Myfanwy MacLeod, or There And Back Again took place in two separate sites- in 2013, it was exhibited at Museum London, Ontario. In 2014, the exhibit was shown at the Vancouver Art Gallery, in British Columbia. The exhibition was curated by Cassandra Getty, curator for the Museum London, and Grant Arnold, Audain curator for British Columbia Art at The Vancouver Art Gallery.

Having been born in London, Ontario in 1961, MacLeod spent her "formative years" immersed in the "cool-culture" of rock and roll, muscle cars, and feathered hair. Myfanwy MacLeod, or There And Back Again showcases the nostalgia that MacLeod has for the past. Hosting the exhibition in two specific locations, MacLeod bridges the gap between then and now by exhibiting the work in both her childhood hometown of London Ontario, and in Vancouver, British Columbia, the current city where she resides.

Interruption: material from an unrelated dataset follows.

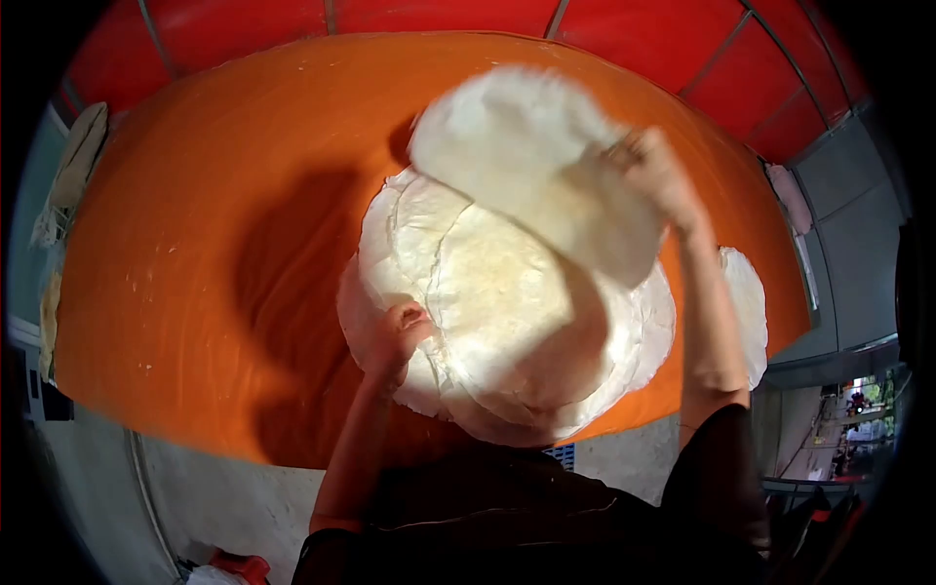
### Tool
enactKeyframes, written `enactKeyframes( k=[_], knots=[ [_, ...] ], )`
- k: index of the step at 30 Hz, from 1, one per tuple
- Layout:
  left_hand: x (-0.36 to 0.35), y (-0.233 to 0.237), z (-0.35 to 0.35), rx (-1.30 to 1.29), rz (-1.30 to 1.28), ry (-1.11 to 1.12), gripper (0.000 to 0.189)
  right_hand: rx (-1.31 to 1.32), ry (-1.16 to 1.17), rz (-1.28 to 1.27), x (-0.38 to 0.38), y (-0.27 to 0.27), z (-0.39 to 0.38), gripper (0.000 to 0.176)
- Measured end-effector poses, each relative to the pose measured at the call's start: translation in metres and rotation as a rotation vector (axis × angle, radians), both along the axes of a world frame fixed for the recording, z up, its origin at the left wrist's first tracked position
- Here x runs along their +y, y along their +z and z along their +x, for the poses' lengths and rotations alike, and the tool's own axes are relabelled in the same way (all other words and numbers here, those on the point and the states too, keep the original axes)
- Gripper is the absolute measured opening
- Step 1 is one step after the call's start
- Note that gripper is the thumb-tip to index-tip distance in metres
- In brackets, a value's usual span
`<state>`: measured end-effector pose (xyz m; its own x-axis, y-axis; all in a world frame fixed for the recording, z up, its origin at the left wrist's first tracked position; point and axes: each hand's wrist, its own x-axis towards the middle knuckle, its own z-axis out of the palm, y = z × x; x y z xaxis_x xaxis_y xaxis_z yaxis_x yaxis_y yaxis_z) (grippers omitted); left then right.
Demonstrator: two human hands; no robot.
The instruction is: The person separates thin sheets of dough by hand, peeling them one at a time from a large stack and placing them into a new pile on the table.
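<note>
A thin, round, pale flatbread point(517, 146) is lifted up and tilted, its outline smeared by motion. My right hand point(648, 175) grips its right edge with closed fingers. Below it lies an overlapping pile of similar flatbreads point(497, 292), with wrinkled, uneven rims. At the pile's left side is my left hand point(395, 336), its fingers curled together against the sheets; whether it pinches one of them is hidden. The raised flatbread covers the upper right part of the pile and throws a shadow on it.
The pile rests on a large orange-covered table point(185, 263). Another pale flatbread point(745, 312) lies at the table's right, beyond my right forearm. Red panels point(439, 17) border the far side. A folded cloth-like bundle point(78, 156) is at the left edge.
</note>
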<state>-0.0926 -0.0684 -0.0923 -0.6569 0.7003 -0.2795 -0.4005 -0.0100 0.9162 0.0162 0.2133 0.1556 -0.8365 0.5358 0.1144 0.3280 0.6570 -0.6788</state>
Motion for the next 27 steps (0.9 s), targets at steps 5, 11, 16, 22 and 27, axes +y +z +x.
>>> enactKeyframes(
  k=[5, 11, 16, 22, 27],
  knots=[
    [0.018, 0.024, 0.011, 0.619, -0.489, 0.025, 0.035, 0.036, 0.143, 0.686, -0.03, 0.056, 0.019, 0.036],
    [0.027, 0.011, 0.005, 1.047, -0.434, -0.125, 0.033, 0.04, 0.269, 0.685, -0.088, -0.082, 0.051, 0.038],
    [0.033, 0.016, -0.002, 0.385, -0.268, -0.16, 0.032, -0.474, 0.219, 0.11, -0.057, -0.152, 0.064, 0.03],
    [0.01, 0.039, 0.018, -0.531, -0.043, -0.321, 0.034, -0.074, 0.223, 0.538, -0.113, -0.163, 0.079, 0.028],
    [-0.002, -0.029, 0.062, -1.037, 0.596, -0.548, 0.029, 0.017, 0.168, 0.473, -0.137, -0.194, 0.086, 0.046]
  ],
)
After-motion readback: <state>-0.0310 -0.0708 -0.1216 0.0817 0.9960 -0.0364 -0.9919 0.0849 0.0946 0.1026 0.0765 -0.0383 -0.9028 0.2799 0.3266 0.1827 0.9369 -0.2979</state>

The show contains a collection of work that MacLeod had made over ten years preceding Myfanwy MacLeod, or There And Back Again, and includes rock band and movie posters, soft porn magazines, snap shot photographs, origami, folk crafts, and children's crafts.

At the exhibition held at the Vancouver Art Gallery, MacLeod adopted the role of the curator, alongside Grant Arnold, and curated Artist's Choice Cock and Bull (2014). This component of the exhibition was based on hybridity, combining the works by MacLeod exhibited at Museum London with chosen pieces from the Vancouver Art Gallery's permanent collection, following the theme of a "Cock and Bull story". By only including work created by men in Artist’s Choice Cock and Bull, MacLeod surmises how different means of displaying artwork can draw attention to the ambiguity of working as a feminist within the realm of contemporary art. In Artist's Choice Cock and Bull, the exhibition was reorganized from the traditional layout presented at Museum London, to one that plays even more on the idea of "Sex, Drugs, and Rock and Roll".

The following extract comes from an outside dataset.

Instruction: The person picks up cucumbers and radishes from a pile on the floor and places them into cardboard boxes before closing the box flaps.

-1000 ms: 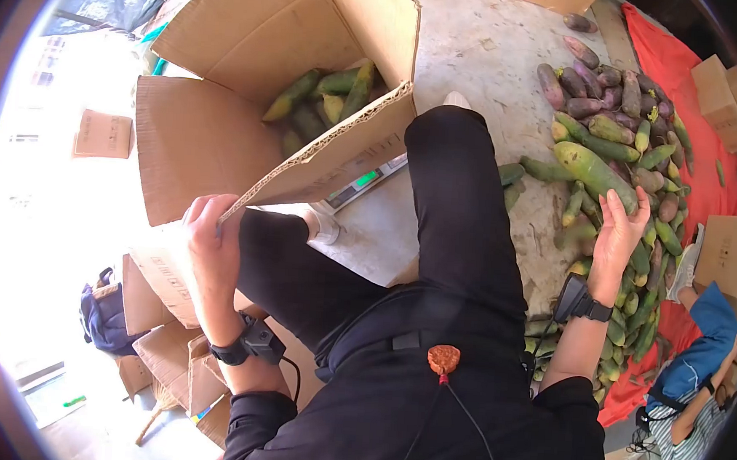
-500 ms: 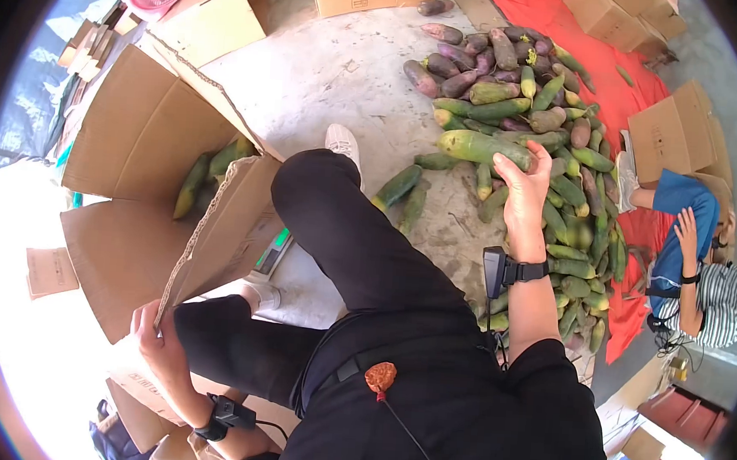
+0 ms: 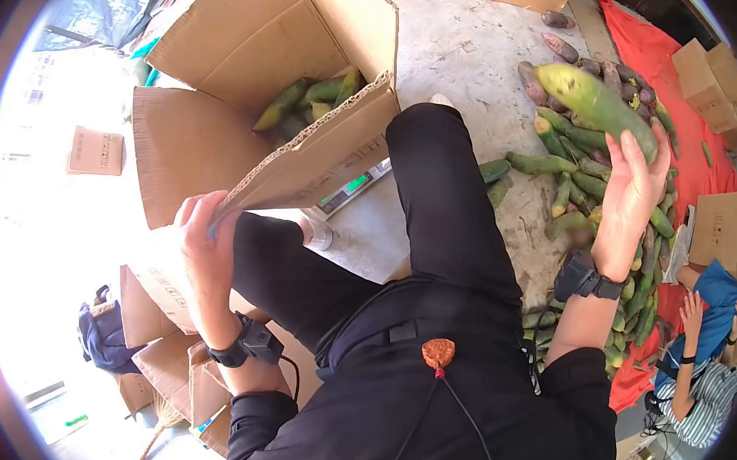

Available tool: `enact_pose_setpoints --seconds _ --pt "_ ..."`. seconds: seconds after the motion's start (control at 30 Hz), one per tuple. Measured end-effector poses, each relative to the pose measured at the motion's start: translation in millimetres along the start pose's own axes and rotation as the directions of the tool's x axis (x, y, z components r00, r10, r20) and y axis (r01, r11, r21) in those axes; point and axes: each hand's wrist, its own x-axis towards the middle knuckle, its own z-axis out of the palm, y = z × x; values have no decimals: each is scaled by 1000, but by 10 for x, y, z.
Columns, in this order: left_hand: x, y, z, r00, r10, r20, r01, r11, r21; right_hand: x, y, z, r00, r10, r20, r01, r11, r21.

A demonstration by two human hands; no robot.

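Observation:
My right hand (image 3: 633, 174) grips a thick green radish (image 3: 592, 96) by its darker end, the pale yellowish end pointing up and left. It is held above a floor pile of green radishes (image 3: 591, 183) and purple radishes (image 3: 558, 48). My left hand (image 3: 203, 241) has its fingers wrapped over the flap edge of a tall open cardboard box (image 3: 327, 156). Several green radishes (image 3: 283, 104) lie at the bottom of that box; its near wall hides part of the inside. Beside the box's base, a scale with a green display (image 3: 357, 184) is partly covered.
A red sheet (image 3: 714, 167) lies under and beyond the pile. Another person in a striped shirt (image 3: 712, 399) sits at the right near a cardboard box (image 3: 727, 231). More open boxes (image 3: 162, 369) stand at my lower left. My bent knee (image 3: 429, 141) is between box and pile.
My view has turned left, so the box and pile sit further right in it. The green radish in my right hand has been raised off the pile. My left hand still grips the flap.

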Motion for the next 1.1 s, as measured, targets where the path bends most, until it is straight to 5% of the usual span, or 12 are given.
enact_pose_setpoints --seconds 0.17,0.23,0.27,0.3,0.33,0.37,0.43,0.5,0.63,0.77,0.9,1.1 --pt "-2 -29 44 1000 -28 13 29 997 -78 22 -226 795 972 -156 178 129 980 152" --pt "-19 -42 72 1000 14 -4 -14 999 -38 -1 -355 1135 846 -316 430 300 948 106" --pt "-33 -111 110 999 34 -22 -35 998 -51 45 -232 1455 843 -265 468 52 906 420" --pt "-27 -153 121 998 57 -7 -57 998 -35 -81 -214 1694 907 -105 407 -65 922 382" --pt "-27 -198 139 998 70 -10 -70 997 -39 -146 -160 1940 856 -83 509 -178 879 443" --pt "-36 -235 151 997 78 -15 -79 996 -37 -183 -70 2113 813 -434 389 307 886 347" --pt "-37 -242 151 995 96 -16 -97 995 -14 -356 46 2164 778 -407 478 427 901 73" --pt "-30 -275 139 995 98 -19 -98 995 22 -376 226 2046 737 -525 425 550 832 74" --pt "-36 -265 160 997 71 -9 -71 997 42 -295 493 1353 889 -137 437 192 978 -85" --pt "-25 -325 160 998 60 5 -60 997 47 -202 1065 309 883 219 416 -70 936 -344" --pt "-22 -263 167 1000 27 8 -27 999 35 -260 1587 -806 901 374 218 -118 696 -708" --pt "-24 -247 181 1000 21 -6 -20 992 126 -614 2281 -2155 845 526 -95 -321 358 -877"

The exhibition held in Vancouver British Columbia contained three additional pieces by MacLeod that were not shown in London, Ontario. These pieces were Albert Walker (2014), Dragon (2014), and Presence (2013). Presence, a small sculpture placed on a dolly referencing an album by Led Zeppelin, creates a link between heavy metal music of the 1970s, and minimalism. Dragon, is a photomural on paper paralleling MacLeod's Albert Walker, which is a sculptural installation piece that takes form as an entertainment center- furniture that one could find housing a television in a middle-class home. This entertainment center holds twelve enlarged buds of marijuana, which were duplicated through three-dimensional print and cast in nylon. The buds used in Albert Walker were painted using chameleon paint, a paint that, once applied, changes colour depending on the direction and lighting one is looking at the object in. Through the use of three dimensional printing technologies, MacLeod alludes to the fact that the rarely found strain of marijuana known as "Albert Walker" can only be "reproduced through cloning". Albert Walker is also the name of a Canadian-born man that committed major fraud, and murder.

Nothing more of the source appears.